Llegué a casa a la una menos veinte y cuando salí del garaje iba caminando con mi propia versión del Síndrome de las Pelotas Azules. No había hecho más que encender las luces de la cocina cuando el teléfono empezó a sonar. En 1961 aún faltan cuarenta años para el identificador de llamadas, pero solo existía una persona que me llamaría a esa hora y después de esa noche.
—¿George? Soy yo. —Parecía serena, pero su voz era espesa. Había estado llorando. Y fuerte, a juzgar por el sonido.
—Hola, Sadie. No tuve la oportunidad de darte las gracias por una velada tan agradable. Durante el baile y después.
—Yo también lo he pasado bien. Hacía mucho tiempo que no bailaba. Casi me da miedo contarte con quién aprendí el lindy.
—Bueno, yo aprendí con mi ex mujer. Supongo que tú aprendiste con tu distante marido. —Pero no se trataba de una suposición; así funcionaban las cosas. Ya no me sorprendían, pero mentiría si os dijera que llegué a acostumbrarme a ese extraño repiqueteo de los acontecimientos.
—Sí. —Su tono era apagado—. Él. John Clayton, de los Clayton de Savannah. Y distante es la palabra correcta, porque es un hombre que vive en otro mundo.
—¿Cuánto tiempo llevas casada?
—Una eternidad y un día. Eso si es que quieres llamar matrimonio a lo que teníamos, claro. —Se rio. Era la risa de Ivy Templeton, llena de humor y desesperación—. En mi caso, una eternidad y un día suman poco más de cuatro años. Cuando terminen las clases en junio haré un discreto viaje a Reno. Buscaré un trabajo temporal de camarera o algo. El requisito de residencia es de seis semanas, lo que significa que a finales de julio o principios de agosto podré pegarle un tiro a este… chiste en el que me metí… como a un caballo con una pata rota.
—Puedo esperar —dije, pero en cuanto las palabras brotaron de mi boca me cuestioné su veracidad. Porque los actores empezaban a congregarse entre bastidores y la obra pronto se iniciaría. Para junio de 1962, Lee Oswald ya estaría de regreso en Estados Unidos, viviendo primero con Robert y la familia de Robert y luego con su madre. En agosto se mudaría a Mercedes Street en Fort Worth y trabajaría de soldador en la cercana Leslie Welding Company, montando ventanas de aluminio y la clase de contrapuertas que podía personalizarse con las iniciales.
—Estoy segura de que yo no podré. —Hablaba con una voz tan baja que tuve que aguzar el oído—. Era una novia virgen a los veintitrés y ahora soy una separada virgen a los veintiocho. Como dicen en mi tierra, eso es mucho tiempo para que el fruto siga colgando del árbol, sobre todo cuando la gente (tu propia madre, por ejemplo) presupone que has empezado a practicar el tema de las abejas y los pájaros hace cuatro años. Nunca se lo he explicado a nadie, y si lo cuentas, creo que me moriré.
—Quedará entre nosotros, Sadie. Ahora y siempre. ¿Era impotente?

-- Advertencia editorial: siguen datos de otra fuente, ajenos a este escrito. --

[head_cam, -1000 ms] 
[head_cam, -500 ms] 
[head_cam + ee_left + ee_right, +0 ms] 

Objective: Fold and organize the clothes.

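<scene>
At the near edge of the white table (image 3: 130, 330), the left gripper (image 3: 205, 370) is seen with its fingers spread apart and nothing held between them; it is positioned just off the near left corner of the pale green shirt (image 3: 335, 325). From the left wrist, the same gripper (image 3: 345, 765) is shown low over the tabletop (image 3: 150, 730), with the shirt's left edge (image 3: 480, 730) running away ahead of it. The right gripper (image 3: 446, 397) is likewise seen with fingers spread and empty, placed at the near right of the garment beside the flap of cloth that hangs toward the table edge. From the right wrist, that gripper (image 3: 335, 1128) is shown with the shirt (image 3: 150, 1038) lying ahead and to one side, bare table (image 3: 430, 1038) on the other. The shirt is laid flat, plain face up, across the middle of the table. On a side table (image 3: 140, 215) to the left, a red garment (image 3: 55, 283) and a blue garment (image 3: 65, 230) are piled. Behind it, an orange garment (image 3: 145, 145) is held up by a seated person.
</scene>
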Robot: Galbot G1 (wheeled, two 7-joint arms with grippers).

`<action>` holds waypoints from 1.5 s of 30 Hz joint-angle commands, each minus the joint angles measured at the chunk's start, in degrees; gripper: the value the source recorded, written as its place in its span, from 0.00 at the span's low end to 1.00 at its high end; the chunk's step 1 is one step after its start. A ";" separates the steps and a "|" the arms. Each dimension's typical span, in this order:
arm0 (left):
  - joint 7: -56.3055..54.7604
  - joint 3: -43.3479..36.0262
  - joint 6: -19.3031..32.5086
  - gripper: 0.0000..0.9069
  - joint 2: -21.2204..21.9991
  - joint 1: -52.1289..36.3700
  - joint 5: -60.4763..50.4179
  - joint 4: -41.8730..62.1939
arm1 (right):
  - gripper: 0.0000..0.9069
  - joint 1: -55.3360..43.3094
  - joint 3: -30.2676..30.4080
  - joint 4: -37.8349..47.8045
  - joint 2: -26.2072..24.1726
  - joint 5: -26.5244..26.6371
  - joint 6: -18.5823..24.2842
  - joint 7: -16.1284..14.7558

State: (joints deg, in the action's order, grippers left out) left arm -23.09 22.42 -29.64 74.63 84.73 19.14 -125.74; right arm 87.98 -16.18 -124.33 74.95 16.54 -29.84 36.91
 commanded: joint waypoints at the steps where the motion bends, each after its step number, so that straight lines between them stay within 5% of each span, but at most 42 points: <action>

—No exact… —Se interrumpió. Por un momento solo hubo silencio. Cuando volvió a hablar, su voz estaba llena de horror—. George… ¿esta es una línea compartida?
—No. Por tres cincuenta más al mes, esta nena es toda mía.
—Gracias a Dios. Pero aun así no es un tema que se deba hablar por teléfono. Y, desde luego, tampoco en Al’s Diner comiendo una Berrenburguesa. ¿Quieres venir a cenar? Podemos hacer un picnic en el patio de atrás. Pongamos… ¿alrededor de las cinco?
—Me parece estupendo. Llevaré un bizcocho, o algo.
—Eso no es lo que quiero que traigas.
—Entonces, ¿qué?
—No puedo decirlo por teléfono, aunque no sea una línea compartida. Algo que se compra en una farmacia. Pero no lo compres en Jodie.
—Sadie…
—No digas nada, por favor. Voy a colgar y a mojarme la cara con agua fría. La tengo como si estuviera ardiendo.
Sonó un clic en mi oído. Ella se había ido. Me desvestí y me metí en la cama, donde yací despierto durante mucho tiempo, cavilando profundos pensamientos. Sobre el tiempo y el amor y la muerte.